* [YOUR ASSIGNMENT] Return each line exactly as written. Begin with the first line of the entries and end with the line that has "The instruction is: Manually".

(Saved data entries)
********************

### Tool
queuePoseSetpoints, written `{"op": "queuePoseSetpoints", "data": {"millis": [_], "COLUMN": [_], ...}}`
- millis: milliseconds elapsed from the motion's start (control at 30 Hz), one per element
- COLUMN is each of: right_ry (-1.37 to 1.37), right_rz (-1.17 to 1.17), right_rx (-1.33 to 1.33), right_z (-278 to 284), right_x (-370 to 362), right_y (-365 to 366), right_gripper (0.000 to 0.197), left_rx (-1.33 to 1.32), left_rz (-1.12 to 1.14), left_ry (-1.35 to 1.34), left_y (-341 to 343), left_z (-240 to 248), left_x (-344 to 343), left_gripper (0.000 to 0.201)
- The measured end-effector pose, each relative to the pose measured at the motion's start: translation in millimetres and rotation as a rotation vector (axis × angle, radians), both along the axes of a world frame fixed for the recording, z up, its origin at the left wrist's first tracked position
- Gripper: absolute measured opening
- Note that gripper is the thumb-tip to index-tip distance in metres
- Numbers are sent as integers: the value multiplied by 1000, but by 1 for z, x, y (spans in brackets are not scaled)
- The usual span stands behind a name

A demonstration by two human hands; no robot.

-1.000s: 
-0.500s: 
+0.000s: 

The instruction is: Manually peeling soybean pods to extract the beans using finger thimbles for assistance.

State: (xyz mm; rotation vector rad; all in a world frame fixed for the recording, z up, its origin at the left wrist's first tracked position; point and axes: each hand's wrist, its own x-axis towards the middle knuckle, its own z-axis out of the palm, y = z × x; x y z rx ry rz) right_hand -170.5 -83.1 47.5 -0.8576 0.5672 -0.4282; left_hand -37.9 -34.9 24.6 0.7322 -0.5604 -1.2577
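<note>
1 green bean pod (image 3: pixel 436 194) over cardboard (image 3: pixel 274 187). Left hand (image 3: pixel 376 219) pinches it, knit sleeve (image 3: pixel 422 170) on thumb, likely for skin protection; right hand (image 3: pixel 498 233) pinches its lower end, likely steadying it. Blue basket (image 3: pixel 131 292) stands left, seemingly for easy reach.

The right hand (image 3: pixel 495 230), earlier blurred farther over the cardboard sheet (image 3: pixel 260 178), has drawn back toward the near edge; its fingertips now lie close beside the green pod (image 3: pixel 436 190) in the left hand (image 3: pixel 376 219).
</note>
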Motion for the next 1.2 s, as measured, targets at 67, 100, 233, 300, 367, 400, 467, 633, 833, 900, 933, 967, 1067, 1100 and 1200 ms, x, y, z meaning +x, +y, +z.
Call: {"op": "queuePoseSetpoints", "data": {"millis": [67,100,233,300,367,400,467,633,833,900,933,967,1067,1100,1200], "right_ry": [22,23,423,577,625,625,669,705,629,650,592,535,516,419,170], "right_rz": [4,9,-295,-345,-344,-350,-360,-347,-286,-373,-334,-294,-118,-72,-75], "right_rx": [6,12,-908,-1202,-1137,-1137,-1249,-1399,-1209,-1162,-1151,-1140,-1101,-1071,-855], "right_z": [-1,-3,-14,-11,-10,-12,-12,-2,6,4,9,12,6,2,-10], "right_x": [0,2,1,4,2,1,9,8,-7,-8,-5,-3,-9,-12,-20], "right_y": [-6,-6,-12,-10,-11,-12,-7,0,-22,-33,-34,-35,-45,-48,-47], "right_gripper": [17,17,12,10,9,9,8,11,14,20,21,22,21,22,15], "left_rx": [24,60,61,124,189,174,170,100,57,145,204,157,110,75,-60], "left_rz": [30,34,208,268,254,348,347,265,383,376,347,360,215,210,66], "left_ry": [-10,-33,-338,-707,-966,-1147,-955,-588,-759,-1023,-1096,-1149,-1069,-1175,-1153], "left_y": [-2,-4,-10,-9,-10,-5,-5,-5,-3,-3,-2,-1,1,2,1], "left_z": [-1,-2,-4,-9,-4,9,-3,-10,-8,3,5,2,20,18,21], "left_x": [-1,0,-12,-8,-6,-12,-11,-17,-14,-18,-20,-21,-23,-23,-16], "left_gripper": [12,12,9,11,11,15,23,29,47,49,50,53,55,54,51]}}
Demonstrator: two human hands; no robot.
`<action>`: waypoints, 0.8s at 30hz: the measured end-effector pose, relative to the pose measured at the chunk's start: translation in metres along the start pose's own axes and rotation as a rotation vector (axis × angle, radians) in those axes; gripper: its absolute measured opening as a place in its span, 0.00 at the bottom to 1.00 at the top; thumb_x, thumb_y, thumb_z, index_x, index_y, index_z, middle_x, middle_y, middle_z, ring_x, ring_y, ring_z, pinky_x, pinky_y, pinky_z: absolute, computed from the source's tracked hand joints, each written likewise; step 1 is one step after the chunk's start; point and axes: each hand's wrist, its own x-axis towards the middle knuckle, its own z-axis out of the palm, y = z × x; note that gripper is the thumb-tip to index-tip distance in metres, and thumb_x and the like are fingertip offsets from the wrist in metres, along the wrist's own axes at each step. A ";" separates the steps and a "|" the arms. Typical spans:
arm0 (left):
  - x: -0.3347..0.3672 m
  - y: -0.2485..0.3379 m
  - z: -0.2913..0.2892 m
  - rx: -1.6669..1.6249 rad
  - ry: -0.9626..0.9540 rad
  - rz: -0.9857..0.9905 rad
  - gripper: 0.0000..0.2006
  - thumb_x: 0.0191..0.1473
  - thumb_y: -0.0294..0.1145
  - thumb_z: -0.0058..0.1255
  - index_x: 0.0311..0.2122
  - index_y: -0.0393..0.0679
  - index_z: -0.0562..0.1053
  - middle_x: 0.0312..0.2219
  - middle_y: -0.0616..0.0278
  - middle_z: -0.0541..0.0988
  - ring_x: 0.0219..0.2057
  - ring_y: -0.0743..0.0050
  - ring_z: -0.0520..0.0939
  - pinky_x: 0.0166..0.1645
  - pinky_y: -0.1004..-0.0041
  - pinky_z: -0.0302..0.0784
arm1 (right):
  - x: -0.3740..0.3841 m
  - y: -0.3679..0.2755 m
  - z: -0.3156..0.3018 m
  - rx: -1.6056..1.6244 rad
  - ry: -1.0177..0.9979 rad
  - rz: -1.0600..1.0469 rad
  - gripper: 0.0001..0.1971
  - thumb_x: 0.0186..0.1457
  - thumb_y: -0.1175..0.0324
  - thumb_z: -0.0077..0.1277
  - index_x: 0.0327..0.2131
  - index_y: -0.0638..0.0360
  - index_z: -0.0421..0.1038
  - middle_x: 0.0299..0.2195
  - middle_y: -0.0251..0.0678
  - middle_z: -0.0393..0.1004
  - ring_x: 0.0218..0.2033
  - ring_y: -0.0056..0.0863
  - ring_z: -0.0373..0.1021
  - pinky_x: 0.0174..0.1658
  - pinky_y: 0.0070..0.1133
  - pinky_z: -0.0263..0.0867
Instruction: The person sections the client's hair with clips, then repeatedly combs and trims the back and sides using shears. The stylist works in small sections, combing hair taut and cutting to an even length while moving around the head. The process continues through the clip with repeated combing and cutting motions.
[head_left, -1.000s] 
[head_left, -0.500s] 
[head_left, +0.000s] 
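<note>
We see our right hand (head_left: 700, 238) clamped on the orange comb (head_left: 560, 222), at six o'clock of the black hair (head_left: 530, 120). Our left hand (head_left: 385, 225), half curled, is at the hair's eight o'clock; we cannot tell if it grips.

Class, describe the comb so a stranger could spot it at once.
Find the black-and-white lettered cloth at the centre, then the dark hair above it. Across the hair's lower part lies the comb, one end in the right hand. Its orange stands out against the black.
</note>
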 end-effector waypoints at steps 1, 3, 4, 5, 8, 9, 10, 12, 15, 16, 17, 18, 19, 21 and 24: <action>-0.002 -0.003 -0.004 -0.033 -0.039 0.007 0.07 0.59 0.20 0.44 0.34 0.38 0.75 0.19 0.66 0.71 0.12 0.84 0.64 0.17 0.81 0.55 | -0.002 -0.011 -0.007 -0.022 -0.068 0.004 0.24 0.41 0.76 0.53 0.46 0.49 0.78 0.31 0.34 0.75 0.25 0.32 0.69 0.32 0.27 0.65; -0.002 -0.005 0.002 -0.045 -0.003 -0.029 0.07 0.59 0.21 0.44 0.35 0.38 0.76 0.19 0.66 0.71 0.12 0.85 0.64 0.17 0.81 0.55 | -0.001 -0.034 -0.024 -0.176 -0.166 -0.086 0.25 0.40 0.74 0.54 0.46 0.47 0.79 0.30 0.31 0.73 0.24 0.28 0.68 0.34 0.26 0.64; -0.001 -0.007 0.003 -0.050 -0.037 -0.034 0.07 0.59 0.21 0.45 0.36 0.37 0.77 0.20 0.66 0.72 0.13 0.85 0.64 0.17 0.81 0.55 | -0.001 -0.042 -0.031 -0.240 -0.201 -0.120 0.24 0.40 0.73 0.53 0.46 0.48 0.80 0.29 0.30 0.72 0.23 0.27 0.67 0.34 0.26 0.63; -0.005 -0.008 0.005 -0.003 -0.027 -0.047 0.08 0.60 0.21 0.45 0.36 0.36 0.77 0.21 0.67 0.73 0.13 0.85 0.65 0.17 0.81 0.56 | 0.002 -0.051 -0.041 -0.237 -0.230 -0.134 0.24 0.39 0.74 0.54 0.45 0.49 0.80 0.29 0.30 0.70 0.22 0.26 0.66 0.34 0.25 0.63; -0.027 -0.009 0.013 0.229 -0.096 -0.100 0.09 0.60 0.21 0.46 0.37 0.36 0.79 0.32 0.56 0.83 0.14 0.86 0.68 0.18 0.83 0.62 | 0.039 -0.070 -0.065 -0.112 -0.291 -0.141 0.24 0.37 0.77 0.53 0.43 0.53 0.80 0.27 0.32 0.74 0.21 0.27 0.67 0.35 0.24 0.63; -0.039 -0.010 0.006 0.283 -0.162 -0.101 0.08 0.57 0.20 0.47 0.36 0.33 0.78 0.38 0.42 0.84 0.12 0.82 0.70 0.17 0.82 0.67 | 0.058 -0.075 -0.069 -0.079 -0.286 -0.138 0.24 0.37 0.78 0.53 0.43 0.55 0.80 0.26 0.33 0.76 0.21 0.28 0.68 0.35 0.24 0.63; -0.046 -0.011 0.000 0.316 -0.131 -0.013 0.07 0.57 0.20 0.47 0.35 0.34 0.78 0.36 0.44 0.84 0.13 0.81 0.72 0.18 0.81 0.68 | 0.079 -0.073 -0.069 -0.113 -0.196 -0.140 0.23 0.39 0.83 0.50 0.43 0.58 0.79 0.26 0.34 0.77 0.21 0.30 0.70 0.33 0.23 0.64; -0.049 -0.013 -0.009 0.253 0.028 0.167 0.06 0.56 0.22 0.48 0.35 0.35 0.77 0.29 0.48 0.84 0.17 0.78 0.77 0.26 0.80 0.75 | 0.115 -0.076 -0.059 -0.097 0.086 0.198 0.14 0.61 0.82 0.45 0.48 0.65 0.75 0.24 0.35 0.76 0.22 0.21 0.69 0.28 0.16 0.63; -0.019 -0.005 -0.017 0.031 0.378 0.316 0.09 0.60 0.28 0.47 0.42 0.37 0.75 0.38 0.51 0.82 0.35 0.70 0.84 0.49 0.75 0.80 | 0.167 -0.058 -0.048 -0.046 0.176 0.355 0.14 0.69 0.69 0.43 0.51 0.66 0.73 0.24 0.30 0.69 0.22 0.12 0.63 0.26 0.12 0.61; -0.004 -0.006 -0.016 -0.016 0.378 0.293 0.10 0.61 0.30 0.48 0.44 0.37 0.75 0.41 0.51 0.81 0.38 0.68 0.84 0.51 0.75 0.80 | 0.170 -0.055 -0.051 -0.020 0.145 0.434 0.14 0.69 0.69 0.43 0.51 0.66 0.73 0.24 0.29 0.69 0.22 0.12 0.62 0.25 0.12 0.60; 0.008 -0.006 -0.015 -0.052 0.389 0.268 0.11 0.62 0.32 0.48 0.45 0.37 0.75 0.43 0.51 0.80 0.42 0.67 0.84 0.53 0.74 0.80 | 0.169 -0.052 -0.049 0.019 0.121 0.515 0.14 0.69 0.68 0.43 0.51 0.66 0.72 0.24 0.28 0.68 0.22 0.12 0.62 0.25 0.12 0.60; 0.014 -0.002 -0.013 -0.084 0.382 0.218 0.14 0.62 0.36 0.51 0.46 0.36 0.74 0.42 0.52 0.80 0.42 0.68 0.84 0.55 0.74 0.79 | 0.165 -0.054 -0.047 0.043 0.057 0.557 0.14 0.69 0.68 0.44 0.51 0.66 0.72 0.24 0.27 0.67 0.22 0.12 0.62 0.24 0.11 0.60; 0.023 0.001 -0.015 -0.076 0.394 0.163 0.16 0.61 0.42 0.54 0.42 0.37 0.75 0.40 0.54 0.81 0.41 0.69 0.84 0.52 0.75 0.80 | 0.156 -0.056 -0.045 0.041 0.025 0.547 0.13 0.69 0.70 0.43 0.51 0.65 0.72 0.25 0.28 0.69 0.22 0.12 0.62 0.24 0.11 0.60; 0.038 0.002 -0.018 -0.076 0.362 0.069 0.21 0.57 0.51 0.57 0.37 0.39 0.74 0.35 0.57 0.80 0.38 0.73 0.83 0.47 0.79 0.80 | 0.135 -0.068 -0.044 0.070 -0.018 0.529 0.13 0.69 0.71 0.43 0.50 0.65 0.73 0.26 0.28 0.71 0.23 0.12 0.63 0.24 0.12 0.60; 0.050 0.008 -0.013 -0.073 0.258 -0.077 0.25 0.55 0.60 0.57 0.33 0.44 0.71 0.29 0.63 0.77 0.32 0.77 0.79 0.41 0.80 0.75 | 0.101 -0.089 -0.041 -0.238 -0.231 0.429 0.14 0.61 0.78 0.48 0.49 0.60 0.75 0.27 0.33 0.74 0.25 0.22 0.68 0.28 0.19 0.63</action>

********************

* [OUTPUT OF THE EXERCISE]
### Tool
queuePoseSetpoints, written `{"op": "queuePoseSetpoints", "data": {"millis": [_], "COLUMN": [_], ...}}`
- millis: milliseconds elapsed from the motion's start (control at 30 Hz), one per element
- COLUMN is each of: right_ry (-1.37 to 1.37), right_rz (-1.17 to 1.17), right_rx (-1.33 to 1.33), right_z (-278 to 284), right_x (-370 to 362), right_y (-365 to 366), right_gripper (0.000 to 0.197), left_rx (-1.33 to 1.32), left_rz (-1.12 to 1.14), left_ry (-1.35 to 1.34), left_y (-341 to 343), left_z (-240 to 248), left_x (-344 to 343), left_gripper (0.000 to 0.201)
- The measured end-effector pose, each relative to the pose measured at the motion's start: translation in millimetres and rotation as a rotation vector (axis × angle, radians), both along the axes of a world frame fixed for the recording, z up, its origin at the left wrist's first tracked position
- Gripper: absolute measured opening
- Note that gripper is the thumb-tip to index-tip distance in metres
- Numbers are sent as integers: the value multiplied by 1000, but by 1 for z, x, y (spans in brackets are not scaled)
- The usual span stands behind a name

A demonstration by two human hands; no robot.

-1.000s: 
-0.500s: 
+0.000s: 

The instruction is: Manually peeling soybean pods to extract the beans using finger thimbles for assistance.

Nothing further is required for this exercise.